L'intellectuel spécifique : un nouvel art de contester

En inventant la figure de « l’intellectuel spécifique », Michel Foucault 
a opéré une sorte de bascule. Il a clôturé le siècle des intellectuels universalistes et surplombants, tel Jean-Paul Sartre, et ouvert le règne des experts et lanceurs d’alerte, à la parole plus située.

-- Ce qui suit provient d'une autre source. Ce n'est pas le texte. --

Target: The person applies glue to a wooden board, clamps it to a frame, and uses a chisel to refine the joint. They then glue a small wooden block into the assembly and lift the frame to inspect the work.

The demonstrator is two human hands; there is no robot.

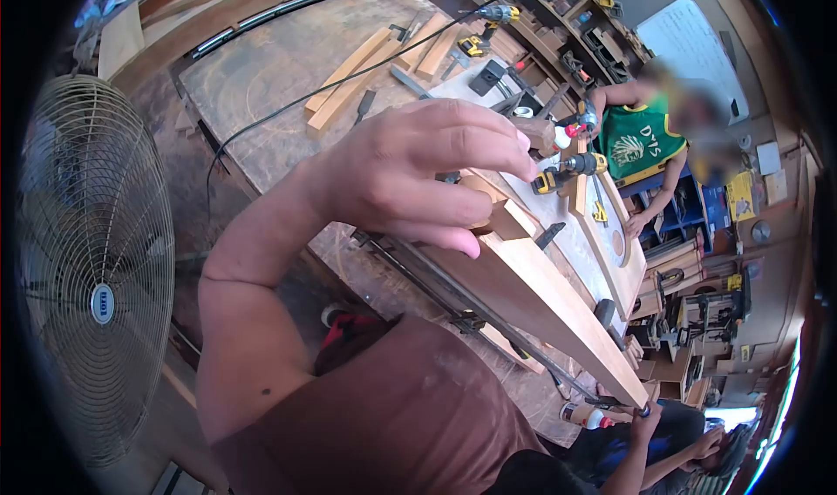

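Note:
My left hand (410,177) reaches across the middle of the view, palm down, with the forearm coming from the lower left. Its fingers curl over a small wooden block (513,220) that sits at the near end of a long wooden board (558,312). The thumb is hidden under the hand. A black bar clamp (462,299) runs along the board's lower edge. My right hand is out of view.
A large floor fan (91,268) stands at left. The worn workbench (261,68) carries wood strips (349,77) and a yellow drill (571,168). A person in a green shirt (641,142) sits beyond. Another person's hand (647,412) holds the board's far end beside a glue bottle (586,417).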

« Les intellectuels ont pris l’habitude de travailler non pas dans l’universel, l’exemplaire, le juste-et-le-vrai-pour-tous, mais dans des secteurs déterminés, en des points précis où les situaient soit leurs conditions de travail, soit leurs conditions de vie 1. » Ainsi Michel Foucault résume-t-il, en 1977, le basculement qu’il diagnostique à la fois dans le registre de la réflexion et dans le mode d’intervention des intellectuels. Si le mot même d’intellectuel, apparu dans les soubresauts de l’affaire Dreyfus, désigne toujours la position de celles et ceux qui entendent lier le champ du savoir et celui de l’action politique, il faudrait, selon Foucault, reconnaître qu’ont changé à la fois le type de connaissance que cet engagement s’autorise, et l’angle d’attaque de ce dernier. Dans la formule, demeurée fameuse, d’« intellectuel spécifique », l’adjectif désigne à la fois l’espace circonscrit dont se nourrit la réflexion (non le point de vue de la science ou du prolétariat en général, mais celui d’un laboratoire, d’une institution, d’un secteur déterminé de l’expérience sociale) et la manière dont celle-ci contribue au débat public : là où l’intellectuel « universel » (dont Sartre serait la dernière incarnation) peut, vis-à-vis des autres citoyens enfermés dans leurs préoccupations particulières, prendre de la hauteur, énoncer les grands principes de l’action collective et désigner ses objectifs ultimes, l’intellectuel spécifique soulève au contraire des questions d’autant plus radicales qu’elles portent sur un segment limité de la vie sociale. Ce diagnostic de Foucault résonne comme un autoportrait : un ouvrage comme Surveiller et Punir (1975), nourri des « enquêtes-intolérance » initiées avec le Groupe d’information sur les prisons (Gip) en direction de ceux qui connaissent de l’intérieur le monde carcéral, ne traite pas de la justice en général, mais de la prison en particulier : l’ébranlement produit par ce livre vise à se propager, non « par en haut » (comme si l’enquête délivrait d’un coup la vérité globale du monde social), mais horizontalement, de proche en proche, la mise en lumière du fonctionnement de la prison s’étendant aux institutions qui la jouxtent et aux multiples mécanismes qui la relient à d’autres modalités de fonctionnement du pouvoir.